Another rationale for the spike is a change in Polymarket’s operations—for example, a change in its fee structure. However, the platform claims it has not changed its fee structure in a significant way that introduces trading, deposit, or withdrawal fees as a primary revenue model.

Polymarket has always operated with a no-fee model. Its official documentation and statements from CEO Shayne Coplan highlight the platform’s focus on growth over monetization, so while it may charge fees in the future, there is no timeline of when they may be implemented yet.

The platform has, in the past, generated revenue indirectly through spreads on trading and liquidity provision rather than directly imposing fees on users.

Why does Tether lead Circle so much in profit margin?

Even though Polymarket saw a huge spike in income, according to DefiLlama, it still falls behind Tether with its cumulative revenue. Tether’s rival, Circle took the final top-three spot in terms of cumulative fees and revenue.

Tether (USDT) and Circle (USDC) are stablecoin issuers whose incomes are linked mainly to the interest earned on the reserves backing their stablecoins, even though some additional revenue comes from redemption or issuance fees.

Both companies operate identical business models, and their primary revenue comes from investing their reserves in interest-bearing instruments, such as US Treasury bills, which have yielded 3.5%-5% annually in recent years thanks to elevated interest rates.

Nevertheless, data shows that Tether makes more profit than Circle, with recent estimates suggesting the USDT issuer earned over $18 million in revenue in the last 24 hours, while Circle reported $6.35 million.
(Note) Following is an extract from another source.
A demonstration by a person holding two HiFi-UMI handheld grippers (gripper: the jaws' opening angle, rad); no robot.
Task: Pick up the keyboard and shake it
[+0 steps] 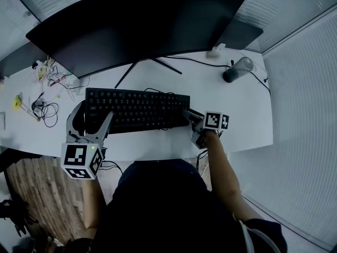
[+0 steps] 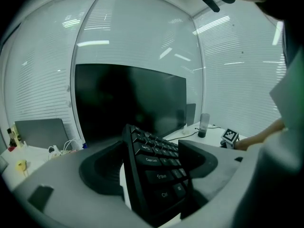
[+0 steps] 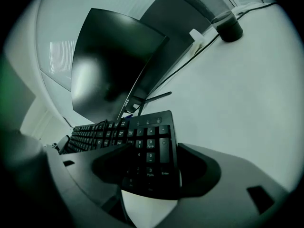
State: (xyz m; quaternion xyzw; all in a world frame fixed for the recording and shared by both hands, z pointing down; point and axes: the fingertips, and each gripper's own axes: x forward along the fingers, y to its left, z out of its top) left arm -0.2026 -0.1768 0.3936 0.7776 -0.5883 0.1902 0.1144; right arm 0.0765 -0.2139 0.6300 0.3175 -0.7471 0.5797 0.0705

This is even though USDT’s circulating supply is only about 2.3 times greater than USDC’s. In fact, on a per-unit basis, Tether reportedly generates roughly 20 times more profit per stablecoin than Circle.

Tether is a perennial leader of the revenue generation chart
Tether is a perennial leader in the revenue generation chart. Source: DefiLlama

Another reason for this huge difference could be Tether’s affinity for taking on riskier or higher-yield investments. Meanwhile, Circle, regulated as it is, has said its reserves are held in safe assets like Treasuries and cash, which yield a predictable but modest return.
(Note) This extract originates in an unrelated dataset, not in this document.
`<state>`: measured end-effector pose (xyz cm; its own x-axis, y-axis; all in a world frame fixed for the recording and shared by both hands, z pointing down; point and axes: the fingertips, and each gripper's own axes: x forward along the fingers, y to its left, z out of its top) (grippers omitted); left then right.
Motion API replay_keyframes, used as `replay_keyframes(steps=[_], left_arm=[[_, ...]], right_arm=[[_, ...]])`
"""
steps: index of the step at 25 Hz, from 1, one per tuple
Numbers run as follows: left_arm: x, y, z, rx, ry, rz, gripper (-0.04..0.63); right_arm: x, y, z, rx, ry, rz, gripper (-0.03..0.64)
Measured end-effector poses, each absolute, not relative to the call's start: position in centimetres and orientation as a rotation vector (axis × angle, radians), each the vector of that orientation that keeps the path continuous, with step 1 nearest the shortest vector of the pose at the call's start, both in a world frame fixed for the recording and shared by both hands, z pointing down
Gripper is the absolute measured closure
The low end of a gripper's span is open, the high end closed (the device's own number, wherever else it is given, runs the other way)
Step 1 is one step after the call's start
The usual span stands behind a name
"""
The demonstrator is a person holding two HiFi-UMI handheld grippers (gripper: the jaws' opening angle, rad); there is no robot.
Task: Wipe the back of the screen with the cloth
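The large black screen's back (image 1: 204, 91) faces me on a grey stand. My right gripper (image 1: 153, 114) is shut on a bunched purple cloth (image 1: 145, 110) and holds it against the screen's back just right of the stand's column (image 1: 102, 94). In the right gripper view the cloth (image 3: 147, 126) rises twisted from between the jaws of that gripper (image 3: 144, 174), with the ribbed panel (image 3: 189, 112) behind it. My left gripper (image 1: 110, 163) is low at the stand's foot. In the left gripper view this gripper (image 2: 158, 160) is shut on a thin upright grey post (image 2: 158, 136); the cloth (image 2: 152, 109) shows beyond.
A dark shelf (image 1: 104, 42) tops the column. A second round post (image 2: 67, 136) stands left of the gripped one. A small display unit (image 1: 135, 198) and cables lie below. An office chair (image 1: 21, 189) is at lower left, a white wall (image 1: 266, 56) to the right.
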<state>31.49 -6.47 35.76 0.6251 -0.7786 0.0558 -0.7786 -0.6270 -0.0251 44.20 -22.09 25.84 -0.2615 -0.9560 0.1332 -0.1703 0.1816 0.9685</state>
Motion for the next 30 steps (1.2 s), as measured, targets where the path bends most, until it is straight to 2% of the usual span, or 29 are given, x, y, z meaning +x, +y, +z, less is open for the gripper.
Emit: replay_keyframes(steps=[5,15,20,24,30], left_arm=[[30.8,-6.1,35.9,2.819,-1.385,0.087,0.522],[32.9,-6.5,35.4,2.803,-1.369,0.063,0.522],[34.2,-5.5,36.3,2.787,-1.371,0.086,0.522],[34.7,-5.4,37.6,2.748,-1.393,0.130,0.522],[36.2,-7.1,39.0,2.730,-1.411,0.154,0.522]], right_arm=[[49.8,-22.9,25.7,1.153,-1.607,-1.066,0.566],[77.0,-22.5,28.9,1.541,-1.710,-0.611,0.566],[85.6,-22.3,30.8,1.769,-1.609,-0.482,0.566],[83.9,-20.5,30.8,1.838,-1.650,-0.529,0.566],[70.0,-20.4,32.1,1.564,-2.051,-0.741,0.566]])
Tether is less transparent about its reserves only listing “secured loans” and other non-transparent assets which suggests it could be chasing higher returns not minding the added risk.

There is also the fact that Circle is at a structural disadvantage because of its inability to keep more of its revenue in-house. This is because of its deal with Coinbase, which gives it a cut of USDC’s economics, diluting Circle’s per-unit profit.

Tether has no such major partner and retains full control over its issuance and redemption process, which allows it to keep more of its revenue in-house. It also charges a 0.1% redemption fee for converting USDT back to fiat, providing a small but steady revenue stream, especially with high-volume users.

Circle, on the other hand, offers users fee-free redemptions, leading to what has been tagged “vampire attacks,” an arbitrage process where users swap USDT for USDC to cash out cheaper.

Overall, Tether has more market dominance than Circle, which allows its reserves to grow faster, thereby compounding interest earnings.